UNO tut, was sie am Besten kann: nicht viel

Am Montag rief Ägypten den UN-Sicherheitsrat an. Dieser, sagte Ägyptens Außenminister Sameh Shoukry, solle eine Resolution verabschieden, die helfe, den Streit beizulegen. Ein solcher Beschluss des UN-Sicherheitsrats solle „nicht Verhandlungen verhindern, sondern auf höchster Ebene das tiefe Interesse der internationalen Gemeinschaft an einer Einigung über den GERD und die Einschätzung der Gefahren von Unilateralismus in dieser Angelegenheit zum Ausdruck bringen“, so Shoukry.

Doch was der Sicherheitsrat der Vereinten Nationen in einer anberaumten Videokonferenz zur Lösung des Konflikts beitragen konnte, war wie immer: nicht viel.

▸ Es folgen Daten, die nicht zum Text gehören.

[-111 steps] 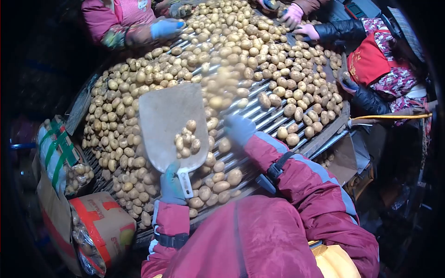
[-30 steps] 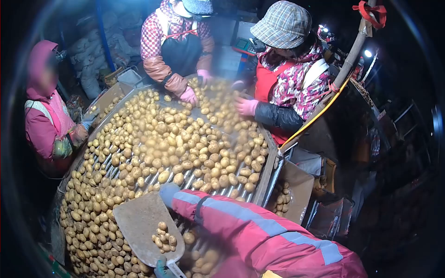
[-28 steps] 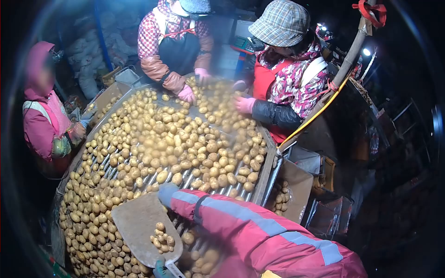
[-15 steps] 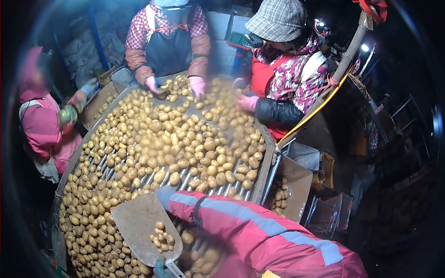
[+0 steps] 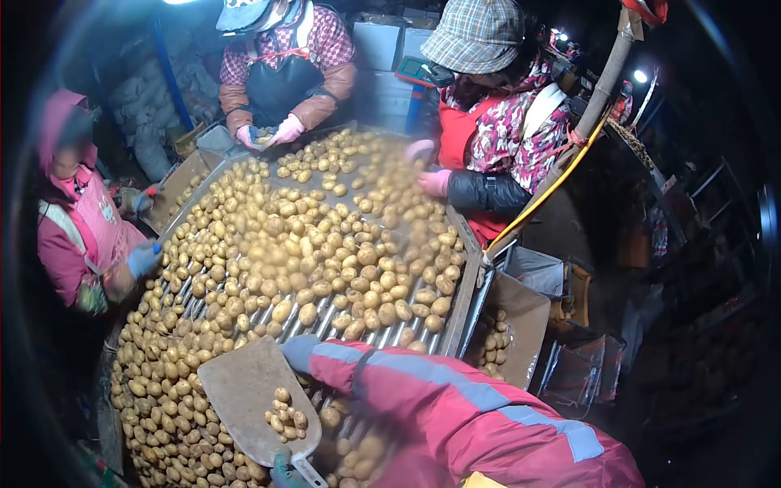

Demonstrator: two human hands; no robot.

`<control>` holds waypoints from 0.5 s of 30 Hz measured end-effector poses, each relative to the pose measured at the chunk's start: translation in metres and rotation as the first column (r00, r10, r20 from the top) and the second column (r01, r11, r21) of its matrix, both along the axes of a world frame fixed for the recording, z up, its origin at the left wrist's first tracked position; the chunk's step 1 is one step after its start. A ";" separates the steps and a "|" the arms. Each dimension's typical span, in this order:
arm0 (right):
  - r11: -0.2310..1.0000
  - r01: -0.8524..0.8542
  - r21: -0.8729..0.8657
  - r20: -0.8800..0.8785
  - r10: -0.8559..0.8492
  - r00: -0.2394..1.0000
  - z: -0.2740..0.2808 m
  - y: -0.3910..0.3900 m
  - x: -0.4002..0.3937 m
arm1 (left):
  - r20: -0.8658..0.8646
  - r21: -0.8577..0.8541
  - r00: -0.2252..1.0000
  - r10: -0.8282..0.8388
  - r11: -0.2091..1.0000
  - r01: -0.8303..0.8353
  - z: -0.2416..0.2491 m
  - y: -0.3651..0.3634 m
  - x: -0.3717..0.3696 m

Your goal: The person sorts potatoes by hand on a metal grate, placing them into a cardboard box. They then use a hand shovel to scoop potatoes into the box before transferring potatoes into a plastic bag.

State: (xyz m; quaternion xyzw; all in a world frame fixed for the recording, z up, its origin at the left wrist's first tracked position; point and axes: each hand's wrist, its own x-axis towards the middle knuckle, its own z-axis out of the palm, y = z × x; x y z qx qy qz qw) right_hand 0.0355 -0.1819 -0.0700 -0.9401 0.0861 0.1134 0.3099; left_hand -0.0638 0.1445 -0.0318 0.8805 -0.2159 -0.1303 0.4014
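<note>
A flat metal scoop (image 5: 244,390) with a few potatoes (image 5: 286,416) on it lies over the potato-covered roller table (image 5: 325,313). My left hand (image 5: 286,470), in a green glove, is closed at the scoop's rear beside its metal handle, partly cut off by the lower frame edge. My right hand (image 5: 301,353), in a blue-grey glove, reaches across to the scoop's front right edge. Its fingers are hidden, so their grip cannot be made out. Loose potatoes (image 5: 175,390) crowd the scoop's left side, and bare rollers show above it.
Three co-workers stand around the table: one at the left (image 5: 89,220), one at the far side (image 5: 285,73), one at the right (image 5: 504,138). A bin with potatoes (image 5: 521,317) stands beyond the right edge. A pole with a yellow cable (image 5: 561,183) rises there.
The scoop and my hands stay nearly in place. The far co-worker's gloved hands have come together toward the left. The left co-worker has turned toward the table, one hand now at its edge.
</note>
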 end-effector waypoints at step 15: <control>0.879 0.279 0.387 0.337 -0.416 0.845 0.139 -0.024 -0.082 | -0.845 -0.275 0.530 0.072 0.791 -0.546 -0.015 -0.019 0.002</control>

Untergeneralsekretärin Rosemary DiCarlo vertröstete Ägypten mit den Worten, der UN-Generalsekretär sei sich der Angelegenheit „völlig bewusst“ und habe ja schon am 19. Mai die Parteien „gedrängt“, „alle bestehenden Differenzen friedlich zu lösen“.

Dazu sollten sich Ägypten, Äthiopien und der Sudan an die Afrikanische Union (AU) wenden, wie sie das ja auch schon getan haben. Die UNO könne allenfalls „technische Unterstützung“ anbieten. „Wenn alle Parteien den notwendigen politischen Willen zum Kompromiss zeigen“, dann könnten die „Differenzen überwunden“ und „eine Einigung erzielt werden“. DiCarlo schloss mit den Worten:

„Die grenzüberschreitende Wasserkooperation ist ein Schlüsselelement bei der Umsetzung der Ziele für nachhaltige Entwicklung. Ich möchte betonen, dass der Klimawandel in Verbindung mit dem prognostizierten demografischen Wachstum und dem sozioökonomischen Wandel die Herausforderungen des Wassermanagements weltweit erhöhen wird, nicht nur für die Anrainerstaaten des Blauen Nils.“

Es zeichnet sich also keine Lösung dieses höchst gefährlichen Konflikts ab, und die UNO betrachtet diesen auch nicht als etwas, mit dem sie sich befassen müsste. Man vergleiche das mit der Obsession, die sie an anderer Stelle an den Tag legt. Geht es um Israel, dann ist Wasser regelmäßig ein Thema. Dann ist jeder Tropfen wichtiger als jeder Stausee.